On Wed, Apr 24, 2013 at 4:58 PM, Or Gerlitz wrote:
> The RDMA stack allows for applications to create IB_QPT_RAW_PACKET QPs,
> for which plain Ethernet packets are used, specifically packets which
> don't carry any QPN to be matched by the receiving side.
>
> Applications using these QPs must be provided with a method to
> program some steering rule with the HW so packets arriving at
> the local port can be routed to them.
Any feedback? we've added RAW PACKET QPs support back on 3.5 or 3.6
but without RX flow steering APIs applications can only send packets,
but not receive them, which is a bit of a problem for production... so
here's a concrete && working suggestion, waiting to be reviewed and
hopefully accepted.
Or.
As I wrote in the cover letter, looking on the "Network Adapter Flow
Steering" slides from Tzahi Oved which he presented on the annual OFA
2012 meeting could be helpful
https://www.openfabrics.org/resources/document-downloads/presentations/doc_download/518-network-adapter-flow-steering.html
> This patch adds ib_create_flow which allow to provide a flow specification
> for a QP, such that when there's a match between the specification and the
> received packet, it can be forwarded to that QP, in a similar manner
> one needs to use ib_attach_multicast for IB UD multicast handling.
>
> Flow specifications are provided as instances of struct ib_flow_spec_yyy
> which describe L2, L3 and L4 headers, currently specs for Ethernet, IPv4,
> TCP, UDP and IB are defined.

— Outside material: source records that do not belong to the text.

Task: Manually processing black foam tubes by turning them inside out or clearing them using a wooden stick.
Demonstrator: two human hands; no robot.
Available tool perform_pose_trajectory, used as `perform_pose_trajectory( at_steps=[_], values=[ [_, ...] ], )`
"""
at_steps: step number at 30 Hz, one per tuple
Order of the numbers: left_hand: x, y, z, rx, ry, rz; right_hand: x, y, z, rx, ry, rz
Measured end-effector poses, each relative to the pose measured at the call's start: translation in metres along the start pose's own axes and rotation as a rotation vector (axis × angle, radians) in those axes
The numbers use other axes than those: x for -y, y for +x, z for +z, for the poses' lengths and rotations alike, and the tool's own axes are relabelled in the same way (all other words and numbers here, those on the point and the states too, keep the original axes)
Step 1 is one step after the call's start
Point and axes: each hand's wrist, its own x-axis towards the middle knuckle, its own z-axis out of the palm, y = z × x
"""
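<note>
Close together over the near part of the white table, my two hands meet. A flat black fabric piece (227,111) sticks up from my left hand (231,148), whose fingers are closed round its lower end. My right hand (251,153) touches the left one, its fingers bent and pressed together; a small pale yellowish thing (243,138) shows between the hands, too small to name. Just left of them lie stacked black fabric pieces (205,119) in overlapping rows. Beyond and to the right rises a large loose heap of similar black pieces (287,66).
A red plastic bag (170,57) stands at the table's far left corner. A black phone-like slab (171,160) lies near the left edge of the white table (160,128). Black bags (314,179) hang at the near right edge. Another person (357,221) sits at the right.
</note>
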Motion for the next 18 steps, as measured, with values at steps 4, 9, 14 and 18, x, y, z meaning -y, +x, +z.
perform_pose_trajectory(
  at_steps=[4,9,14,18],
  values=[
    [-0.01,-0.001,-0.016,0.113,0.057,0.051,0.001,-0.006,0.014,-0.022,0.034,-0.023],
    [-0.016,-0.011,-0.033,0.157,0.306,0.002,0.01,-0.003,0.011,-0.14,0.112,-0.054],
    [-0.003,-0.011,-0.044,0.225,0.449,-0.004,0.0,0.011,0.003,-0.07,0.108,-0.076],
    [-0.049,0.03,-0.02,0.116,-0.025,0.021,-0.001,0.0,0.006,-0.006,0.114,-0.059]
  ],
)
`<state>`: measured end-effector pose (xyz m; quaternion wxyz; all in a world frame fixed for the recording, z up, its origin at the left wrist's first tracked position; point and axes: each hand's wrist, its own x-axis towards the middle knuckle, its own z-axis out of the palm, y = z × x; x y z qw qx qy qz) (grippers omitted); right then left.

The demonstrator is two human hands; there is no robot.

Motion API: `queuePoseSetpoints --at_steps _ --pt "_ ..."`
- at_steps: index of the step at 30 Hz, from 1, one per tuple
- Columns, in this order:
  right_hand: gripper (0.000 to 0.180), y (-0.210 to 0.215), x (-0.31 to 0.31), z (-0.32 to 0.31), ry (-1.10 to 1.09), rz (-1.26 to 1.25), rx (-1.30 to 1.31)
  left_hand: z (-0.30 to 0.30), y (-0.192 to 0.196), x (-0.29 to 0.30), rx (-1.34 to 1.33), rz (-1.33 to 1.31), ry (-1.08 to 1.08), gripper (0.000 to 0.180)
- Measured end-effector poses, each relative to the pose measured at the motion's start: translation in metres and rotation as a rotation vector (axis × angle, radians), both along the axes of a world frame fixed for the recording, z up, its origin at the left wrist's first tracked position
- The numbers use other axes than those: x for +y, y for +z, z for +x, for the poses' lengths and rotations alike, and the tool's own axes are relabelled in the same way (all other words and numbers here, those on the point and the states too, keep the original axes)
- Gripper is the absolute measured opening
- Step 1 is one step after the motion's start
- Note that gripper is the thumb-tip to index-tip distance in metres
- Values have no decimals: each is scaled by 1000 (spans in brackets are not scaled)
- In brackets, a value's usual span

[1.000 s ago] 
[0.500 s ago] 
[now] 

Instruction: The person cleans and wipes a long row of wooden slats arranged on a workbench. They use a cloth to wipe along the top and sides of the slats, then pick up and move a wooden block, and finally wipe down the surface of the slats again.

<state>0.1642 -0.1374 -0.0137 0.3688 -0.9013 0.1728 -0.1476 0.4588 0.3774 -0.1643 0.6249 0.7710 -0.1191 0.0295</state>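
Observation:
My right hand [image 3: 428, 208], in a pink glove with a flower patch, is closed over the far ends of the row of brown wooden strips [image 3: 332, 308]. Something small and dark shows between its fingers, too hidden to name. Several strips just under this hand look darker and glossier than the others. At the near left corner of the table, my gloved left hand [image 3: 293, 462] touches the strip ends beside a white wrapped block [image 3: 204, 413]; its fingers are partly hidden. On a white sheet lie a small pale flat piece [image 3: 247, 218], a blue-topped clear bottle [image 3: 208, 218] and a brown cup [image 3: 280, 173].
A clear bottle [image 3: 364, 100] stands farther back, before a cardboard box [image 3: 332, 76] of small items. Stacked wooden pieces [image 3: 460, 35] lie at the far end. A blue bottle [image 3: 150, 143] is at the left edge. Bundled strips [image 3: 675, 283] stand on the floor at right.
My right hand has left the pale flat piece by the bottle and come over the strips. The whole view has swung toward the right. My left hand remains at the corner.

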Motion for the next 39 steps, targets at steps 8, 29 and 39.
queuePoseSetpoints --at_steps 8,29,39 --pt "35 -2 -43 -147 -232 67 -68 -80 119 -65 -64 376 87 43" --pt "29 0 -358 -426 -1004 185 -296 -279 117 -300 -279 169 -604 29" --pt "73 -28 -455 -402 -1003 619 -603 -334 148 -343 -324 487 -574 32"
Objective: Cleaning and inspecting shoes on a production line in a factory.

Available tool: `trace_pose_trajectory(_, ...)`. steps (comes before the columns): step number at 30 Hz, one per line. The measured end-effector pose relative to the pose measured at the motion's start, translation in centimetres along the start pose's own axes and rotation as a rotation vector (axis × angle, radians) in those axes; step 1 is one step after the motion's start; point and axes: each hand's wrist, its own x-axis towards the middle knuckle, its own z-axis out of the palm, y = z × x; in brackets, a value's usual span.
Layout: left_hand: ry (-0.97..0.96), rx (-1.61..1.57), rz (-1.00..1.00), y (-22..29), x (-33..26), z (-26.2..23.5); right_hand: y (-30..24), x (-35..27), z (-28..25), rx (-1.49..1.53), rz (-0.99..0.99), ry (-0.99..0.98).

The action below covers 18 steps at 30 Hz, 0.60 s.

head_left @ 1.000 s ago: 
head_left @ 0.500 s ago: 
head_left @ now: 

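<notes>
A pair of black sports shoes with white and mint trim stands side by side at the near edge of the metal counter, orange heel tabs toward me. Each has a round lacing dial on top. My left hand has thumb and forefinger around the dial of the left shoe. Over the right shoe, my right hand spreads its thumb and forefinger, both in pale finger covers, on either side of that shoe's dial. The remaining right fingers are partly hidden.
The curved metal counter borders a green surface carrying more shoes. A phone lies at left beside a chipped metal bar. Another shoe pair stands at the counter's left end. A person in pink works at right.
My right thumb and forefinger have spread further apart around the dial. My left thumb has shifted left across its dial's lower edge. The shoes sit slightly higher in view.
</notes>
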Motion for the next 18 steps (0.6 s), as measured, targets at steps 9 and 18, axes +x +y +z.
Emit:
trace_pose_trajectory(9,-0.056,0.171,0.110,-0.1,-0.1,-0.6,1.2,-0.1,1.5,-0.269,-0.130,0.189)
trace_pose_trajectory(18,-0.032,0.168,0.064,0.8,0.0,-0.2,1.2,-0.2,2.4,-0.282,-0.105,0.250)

Flow specs are made of values and masks.
>
> The input to ib_create_flow is instance of struct ib_flow_attr which
> contain few mandatory control elements and optional flow specs.
>
> struct ib_flow_attr {
> enum ib_flow_attr_type type;
> u16 size;
> u16 priority;
> u8 num_of_specs;
> u8 port;
> u32 flags;
> /* Following are the optional layers according to user request
> * struct ib_flow_spec_yyy
> * struct ib_flow_spec_zzz
> */
> };
>
> As these specs are eventually coming from user space, they are defined and
> used in a way which allows adding new spec types without kernel/user ABI
> change, and with a little API enhancement which defines the newly added spec.
>
> The flow spec structures are defined in a TLV (Type-Length-Value) manner,
> which allows to call ib_create_flow with a list of variable length of
> optional specs.
>
> For the actual processing of ib_flow_attr the driver uses the number of
> specs and the size mandatory fields along with the TLV nature of the specs.
>
> Steering rules processing order is according to rules priority. The user
> sets the 12 low-order bits from the priority field and the remaining
> 4 high-order bits are set by the kernel according to a domain the
> application or the layer that created the rule belongs to. Lower
> priority numerical value means higher priority.
>
> The returned value from ib_create_flow is instance of struct ib_flow
> which contains a database pointer (handle) provided by the HW driver
> to be used when calling ib_destroy_flow.
>
> Applications that offload TCP/IP traffic could be written also over IB UD QPs.
> As such, the ib_create_flow / ib_destroy_flow API is designed to support UD
> QPs
> too, the HW driver sets IB_DEVICE_MANAGED_FLOW_STEERING to denote support
> of flow steering.
>
> The ib_flow_attr enum type relates to usage of flow steering for promiscuous
> and sniffer purposes:
>
> IB_FLOW_ATTR_NORMAL - "regular" rule, steering according to rule specification
>
> IB_FLOW_ATTR_ALL_DEFAULT - default unicast and multicast rule, receive
> all Ethernet traffic which isn't steered to any QP
>
> IB_FLOW_ATTR_MC_DEFAULT - same as IB_FLOW_ATTR_ALL_DEFAULT but only for
> multicast
>
> IB_FLOW_ATTR_SNIFFER - sniffer rule, receive all port traffic
>
> ALL_DEFAULT and MC_DEFAULT rules options are valid only for Ethernet link
> type.
>
> Signed-off-by: Hadar Hen Zion
> Signed-off-by: Or Gerlitz
> ---
> drivers/infiniband/core/verbs.c | 30 +
> include/rdma/ib_verbs.h | 136
> ++-
> 2 files changed, 164 insertions(+), 2 deletions(-)
>
> diff --git a/drivers/infiniband/core/verbs.c b/drivers/infiniband/core/verbs.c
> index 22192de..932f4a7 100644
> --- a/drivers/infiniband/core/verbs.c
> +++ b/drivers/infiniband/core/verbs.c
> @@ -1254,3 +1254,33 @@ int ib_dealloc_xrcd(struct ib_xrcd *xrcd)
> return xrcd->device->dealloc_xrcd(xrcd);
> }
> EXPORT_SYMBOL(ib_dealloc_xrcd);
> +
> +struct ib_flow *ib_create_flow(struct ib_qp *qp,
> + struct ib_flow_attr *flow_attr,
> + int domain)
> +{
> + struct ib_flow *flow_id;
> + if (!qp->device->create_flow)
> + return ERR_PTR(-ENOSYS);
> +
> + flow_id = qp->device->create_flow(qp, flow_attr, domain);
> + if (!IS_ERR(flow_id))
> + atomic_inc(&qp->usecnt);